Пора домой. Я иду пустынными коридорами, но знаю, что в некоторых кабинетах мои коллеги ещё блюдут государственную и общественную безопасность. Из-за двери полковника Кирпоноса пахнет кофе. Он не уходит с работы раньше восьми. За углом уборщица возит шваброй по полу, катит свою тележку. Турникет некоторое время не хочет меня выпускать, наверняка, он что-то подозревает. Дежурный зорко следит за моими попытками, но кнопку не нажимает. Наконец, я на свободе, выхожу в серый октябрьский вечер, как в открытый космос. Почему-то мокрый асфальт издаёт запах свежих огурцов. Ветер заставляет меня застегнуть куртку и ускорить шаг. Домой, домой, думаю я. Дома никто не заставляет меня выполнять абсурдные указания вроде вывешивания портрета президента в кабинете или подписки на ведомственную газету.
Дорога к дому. Тут рассказывать нечего, чёрная дорога, огни машин и сигналы светофоров. Опять мысли отвлекают меня, и я забываю включить музыку. С лип, растущих у моего дома, почти облетела листва. Место, на котором я обычно паркуюсь, занято. Наверное, какой-то пришелец из параллельной вселенной, который не знает, что в таких домах, как мой, парковочные места негласно распределены ещё много лет назад. Так и есть, старенький «рено», кто пустил его за наш шлагбаум? Кстати, вот доказательство, что богатые более толерантны и демократичны: припаркуйся мой сосед на своём «лексусе» в каком-нибудь гетто, неминуемо лишился бы значка на решётке радиатора, а то и шины прокололи бы. А с «рено» ничего не случится, брезгливо приподнятые губы и косые взгляды не оставляют царапин.
Моя машина гораздо скромнее соседского «лексуса», но тоже неплоха. Домофон приветствует меня, а потом и лифт голосом опытного сутенёра приглашает подняться на этаж. Лифт ‒ мой самый приятный собеседник, ничего от меня не требует. В квартире чистота и пустота, клининговая фирма работает хорошо. Лёгкий ужин из полуфабрикатов, серия сериала, час упражнений на тренажёре, музыка, созерцание моего Solus Rex, новости за день, душ, мастурбация, сон.
Лирическое отступление. Конечно, даже со своей зарплатой я не смог бы позволить себе такую квартиру и такую машину. Это всё отец, храни его удача. В школе я уже не застал время, когда писали сочинения про типичных представителей.
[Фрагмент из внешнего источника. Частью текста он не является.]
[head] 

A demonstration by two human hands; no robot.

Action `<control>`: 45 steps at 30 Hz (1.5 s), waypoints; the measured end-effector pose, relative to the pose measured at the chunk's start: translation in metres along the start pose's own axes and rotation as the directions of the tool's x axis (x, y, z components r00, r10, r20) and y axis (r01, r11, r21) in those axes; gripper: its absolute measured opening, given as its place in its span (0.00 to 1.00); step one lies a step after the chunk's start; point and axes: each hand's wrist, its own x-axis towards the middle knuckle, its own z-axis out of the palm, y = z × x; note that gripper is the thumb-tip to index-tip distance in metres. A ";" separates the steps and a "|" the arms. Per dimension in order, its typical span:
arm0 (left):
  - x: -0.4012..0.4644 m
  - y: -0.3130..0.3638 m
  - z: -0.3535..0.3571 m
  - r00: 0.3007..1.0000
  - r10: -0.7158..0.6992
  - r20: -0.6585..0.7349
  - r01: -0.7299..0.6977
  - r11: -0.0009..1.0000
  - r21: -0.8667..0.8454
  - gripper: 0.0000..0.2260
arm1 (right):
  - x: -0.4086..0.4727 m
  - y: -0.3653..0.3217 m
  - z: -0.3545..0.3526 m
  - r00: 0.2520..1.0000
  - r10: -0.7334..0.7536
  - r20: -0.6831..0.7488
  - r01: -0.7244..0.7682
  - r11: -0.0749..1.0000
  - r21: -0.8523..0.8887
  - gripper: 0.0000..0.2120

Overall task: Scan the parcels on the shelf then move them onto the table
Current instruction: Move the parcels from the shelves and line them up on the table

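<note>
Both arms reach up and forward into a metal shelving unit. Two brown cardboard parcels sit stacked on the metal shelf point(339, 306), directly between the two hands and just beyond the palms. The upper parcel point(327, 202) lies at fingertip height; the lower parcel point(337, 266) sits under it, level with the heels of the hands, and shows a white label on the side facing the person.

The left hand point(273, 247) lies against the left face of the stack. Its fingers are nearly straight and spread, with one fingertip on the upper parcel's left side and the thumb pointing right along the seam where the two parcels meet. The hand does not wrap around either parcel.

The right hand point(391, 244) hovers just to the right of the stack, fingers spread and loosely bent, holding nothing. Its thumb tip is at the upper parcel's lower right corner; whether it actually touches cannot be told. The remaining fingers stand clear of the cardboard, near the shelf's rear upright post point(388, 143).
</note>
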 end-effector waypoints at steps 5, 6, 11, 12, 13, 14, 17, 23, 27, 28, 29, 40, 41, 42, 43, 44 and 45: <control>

Мой отец тоже типичный представитель своего времени ‒ двадцать лет проработал в милиции, потом ушёл в бизнес, потом вынужден был уехать из страны, когда понял, что власть не даст ему нормально работать. Может быть, его бы посадили, но он знал слишком много и сумел себя как-то обезопасить. Отцу, маме и сестре разрешили уехать, вот только меня пришлось оставить в качестве своеобразного заложника, как гарантию, что, вдохнув воздуха свободы, отец не станет болтать языком. Теперь я не могу ездить за границу, а моя семья опасается возвращаться сюда, пусть и ненадолго. У них там теперь своя жизнь, родители живут в Германии, сестра вышла замуж за австрийца и живёт в Линце, родила дочку. Я видел племянницу только на экране. В целом, их жизнь протекает в другом мире, и наши миры соприкоснутся, только если в моей реальности что-то изменится ‒ когда весь тот колхоз (в философском и мировоззренческом смысле этого слова) исчезнет, когда президентом перестанет быть председатель совхоза, когда из власти будут изгнана вся номенклатурная нечисть. Вообще, я хочу написать книгу и даже придумал для неё название. «Философия колхоза», или, может быть, «Колхоз как философия», потому что для нашей страны колхоз ‒ это не предприятие и не способ хозяйствования, а философия, парадигма и символ веры, религия. Во что веруешь? В колхоз, всесильный и всепоглощающий.